Todo este encogimiento del lapso de vida del saber está exacerbado por la mercantilización del conocimiento y el acceso al mismo.

Hoy el conocimiento es una mercancía y se invita a seguir formándose en concordancia con el modelo de la mercancía y no mediante la indagación, la exploración, la lectura reflexiva y el análisis complejo de la realidad.

Por esto, el segundo reto de la educación ha de proceder de la naturaleza errática y esencialmente impredecible del cambio contemporáneo y agrega nueva fuerza a la primera amenaza.

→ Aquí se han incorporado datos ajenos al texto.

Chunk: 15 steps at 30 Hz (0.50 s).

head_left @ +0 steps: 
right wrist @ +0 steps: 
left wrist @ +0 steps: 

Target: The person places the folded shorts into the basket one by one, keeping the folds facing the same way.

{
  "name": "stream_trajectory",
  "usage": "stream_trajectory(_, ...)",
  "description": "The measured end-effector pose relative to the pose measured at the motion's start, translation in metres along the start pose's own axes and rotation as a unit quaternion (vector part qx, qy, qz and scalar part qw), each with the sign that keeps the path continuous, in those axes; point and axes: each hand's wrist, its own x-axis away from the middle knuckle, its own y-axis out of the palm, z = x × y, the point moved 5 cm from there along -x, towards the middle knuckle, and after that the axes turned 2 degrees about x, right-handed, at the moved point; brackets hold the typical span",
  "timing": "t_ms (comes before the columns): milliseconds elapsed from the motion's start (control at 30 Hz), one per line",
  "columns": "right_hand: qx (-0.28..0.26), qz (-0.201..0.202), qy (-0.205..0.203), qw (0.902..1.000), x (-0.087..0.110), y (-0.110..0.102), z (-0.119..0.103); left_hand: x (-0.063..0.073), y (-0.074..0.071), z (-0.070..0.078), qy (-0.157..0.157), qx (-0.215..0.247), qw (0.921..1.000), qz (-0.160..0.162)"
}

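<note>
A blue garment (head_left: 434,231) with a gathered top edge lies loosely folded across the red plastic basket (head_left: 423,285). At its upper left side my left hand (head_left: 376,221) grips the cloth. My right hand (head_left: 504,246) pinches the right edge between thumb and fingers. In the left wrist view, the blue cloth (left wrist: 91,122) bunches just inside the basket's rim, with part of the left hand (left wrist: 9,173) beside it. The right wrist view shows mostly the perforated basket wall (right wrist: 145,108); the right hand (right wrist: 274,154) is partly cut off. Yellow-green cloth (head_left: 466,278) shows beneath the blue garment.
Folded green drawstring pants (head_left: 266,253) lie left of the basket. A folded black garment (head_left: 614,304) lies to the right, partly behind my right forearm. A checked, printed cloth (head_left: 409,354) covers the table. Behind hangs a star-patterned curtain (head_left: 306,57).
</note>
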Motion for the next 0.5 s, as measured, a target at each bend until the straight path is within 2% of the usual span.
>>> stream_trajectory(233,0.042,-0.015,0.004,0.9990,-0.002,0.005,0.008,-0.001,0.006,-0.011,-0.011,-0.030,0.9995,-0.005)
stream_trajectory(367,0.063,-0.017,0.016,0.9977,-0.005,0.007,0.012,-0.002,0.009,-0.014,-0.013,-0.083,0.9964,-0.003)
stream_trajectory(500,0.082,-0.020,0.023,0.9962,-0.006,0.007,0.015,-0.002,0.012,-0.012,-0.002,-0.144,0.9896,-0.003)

En fin, vale poner en cuestión los fines de la educación en función de las características que pretendemos desarrollar en nuestra sociedad a través de la educación y sus prácticas contemporáneas.-

Bibliografía citada

  • Arendt, H. (1977) La crisis de la educación.
  • Bauman, Z. (2005) Los retos de la educación en la modernidad líquida. Barcelona. Editorial Gedisa.
  • Corea, C. (2008) La destitución de la interpelación pedagógica. En Corea, C. y Lefkowitzs, I. Pedagogía del aburrido. Buenos Aires. Paidós educador.
  • Larrosa, J. (2018) P de profesor. Rosario.Noveduc
  • Larrosa, J. (2000) Pedagogía profana. Rosario. Noveduc
  • Pennac, D. (2014) Mal de escuela. Buenos Aires. Literatura Randon House
  • Ranciere, J. (2018) El maestro ignorante. Buenos Aires. Libros del Zorzal.